Sepertinya mereka cukup awas untuk menaruh perhatian pada logika koki, maksudnya seorang koki yang baik tidak hanya memuja kemampuan sendiri dan keinginan sendiri untuk memasak penganan seperti apa, tetapi bisa melihat apa yang bisa mengundang selera mereka yang inginkan masakannya.
Konsep ini pula yang membuat tulisan mereka senantiasa diminati. Walaupun secara jumlah pengunjung tidak selalu membludak, namun setidaknya isi dari yang mereka bawa dengan tulisan-tulisannya akan selalu berpeluang untuk terus dikunjungi.
Pun, saya mendapati, mereka menulis tidak semata untuk show off, atau tidak menjadikan tulisan sebagai sarana eskapis dari libido narsis. Ini pula yang membuat mereka luput dari kejenuhan pembaca. Toh, pembaca cerdas tidak membaca tulisan saja, tetapi juga membaca mental penulisnya sendiri.
3. Up to date.
Saya kebetulan mengenal dekat nama-nama yang saya sebut di atas. Meskipun secara intensitas komunikasi tergolong jarang. Namun, dari mengobrak-abrik nyaris setiap tulisan mereka, saya dapati jika mereka adalah figur yang senantiasa meluangkan waktu untuk up to date, diawali dengan update pengetahuan mereka masing-masing. Tak terkecuali, mereka akan mengikuti berbagai perkembangan berita yang muncul di berbagai media, dan itu sangat kental terasakan dari aliran-aliran tulisan mereka.

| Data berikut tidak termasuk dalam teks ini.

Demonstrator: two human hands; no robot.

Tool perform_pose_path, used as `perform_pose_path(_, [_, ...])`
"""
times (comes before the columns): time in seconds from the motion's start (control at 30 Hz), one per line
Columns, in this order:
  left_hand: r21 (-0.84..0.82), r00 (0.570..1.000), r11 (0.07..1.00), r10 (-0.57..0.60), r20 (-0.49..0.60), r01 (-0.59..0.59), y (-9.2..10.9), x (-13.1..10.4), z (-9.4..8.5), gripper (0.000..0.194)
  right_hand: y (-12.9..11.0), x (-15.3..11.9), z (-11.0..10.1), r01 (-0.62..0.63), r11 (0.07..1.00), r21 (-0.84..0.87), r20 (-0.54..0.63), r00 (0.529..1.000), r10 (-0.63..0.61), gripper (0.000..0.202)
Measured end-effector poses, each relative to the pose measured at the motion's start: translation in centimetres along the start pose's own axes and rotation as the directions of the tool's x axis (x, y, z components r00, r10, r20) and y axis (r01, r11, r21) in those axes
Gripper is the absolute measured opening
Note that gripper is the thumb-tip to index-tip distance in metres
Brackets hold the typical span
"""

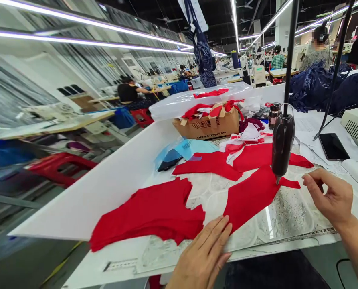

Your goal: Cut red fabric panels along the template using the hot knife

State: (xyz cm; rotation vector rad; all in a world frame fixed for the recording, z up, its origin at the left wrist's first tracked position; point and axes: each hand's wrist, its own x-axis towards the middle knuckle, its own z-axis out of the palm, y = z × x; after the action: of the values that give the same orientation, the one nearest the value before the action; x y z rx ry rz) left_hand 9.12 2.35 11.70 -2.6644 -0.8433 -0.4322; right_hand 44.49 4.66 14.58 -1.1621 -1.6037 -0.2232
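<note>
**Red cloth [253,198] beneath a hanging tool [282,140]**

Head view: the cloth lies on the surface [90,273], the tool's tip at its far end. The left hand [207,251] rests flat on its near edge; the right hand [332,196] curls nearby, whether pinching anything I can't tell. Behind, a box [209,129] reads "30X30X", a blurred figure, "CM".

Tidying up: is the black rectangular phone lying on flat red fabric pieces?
No, the phone lies beyond the right hand, apart from the red fabric pieces.
</note>
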Motion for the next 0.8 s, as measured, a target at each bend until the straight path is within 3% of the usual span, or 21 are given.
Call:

Mungkin mereka tipikal blogger dan penulis yang paham sekali psikologi pembaca. Bahwa pembaca itu mengambil keputusan untuk membaca, ghalibnya karena memiliki kebutuhan, dan mereka peduli pada kebutuhan pembaca dimaksud. Dari itu mereka kemudian terpacu untuk bisa menjawab kebutuhan tersebut dengan selalu meng-update dirinya. Tidak mengherankan jika content dari tulisan mereka, kerap kali akan terketemukan isi yang selalu baru.
***
Itu hanya beberapa yang saya amati dari beberapa profil blogger dan penulis yang dekat dengan saya. Beberapa point yang sepintas lebih terlihat sebagai prinsip. Namun, pada sudut lain, yang mereka lakukan itu menjadi satu pemicu yang membantu mereka untuk tidak terjebak dalam kegiatan berbau plagiarisme. Tulisan-tulisan yang mereka hadirkan masih kental dengan sisi kejujuran. Sedang kejujuran itu sendiri, meski banyak orang skeptis dengan kejujuran di jaman ini, namun ia akan selalu membuat mereka yang konsisten bersamanya menjadi figur-figur istimewa tanpa perlu meminta untuk diistimewakan.
***
Menoleh lagi pada beberapa blogger yang saya klasifikasikan kemudian, mereka yang ingin diistimewakan, atau mereka yang selama ini berbusung dada dengan karya yang jauh dari kejujuran. Â Ini masih kerap terketemukan di dunia blogging. Sepanjang nyaris 3 tahun saya ngeblog di Kompasiana, praktik plagiat masih terus dengan mudah bisa ditemukan.
Nah, ini yang menurut saya sebagai efek dari gagal melihat kelebihan kejujuran. Mereka terjebak stereotype dangkal yang kerap memengaruhi pikiran seolah jujur hanya mendatangkan kerugian. Padahal dengan ketidakjujuran sejatinya yang membawa konsekuensi negatif pada mereka sendiri. Beberapa efek itu, misal saja:
- Jatuhnya reputasi mereka di mata kalangan sesama blogger, juga di mata pembaca. Sedangkan ini sebenarnya kontraproduktif dengan salah satu tujuan dari blogging sebagai media untuk personal branding.
- Harus menerima dampak sosiologis, karena biasanya mereka akan dikucilkan atau dijauhkan dari pergaulan. Karena, meski bagaimana juga, dunia media sosial tak pelak digandrungi oleh mereka yang disebut makhluk sosial: manusia. Sebagai makhluk sosial, maka punishment atau hukuman sosial cenderung akan diberikan pada siapa saja yang melanggar nilai-nilai yang disepakati, misal soal kejujuran. Sedangkan pengucilan itu menjadi satu hukuman logis untuk tindakan ketidakjujuran ayang akan diberi sebagai hukuman sosial seperti yang disebut tadi.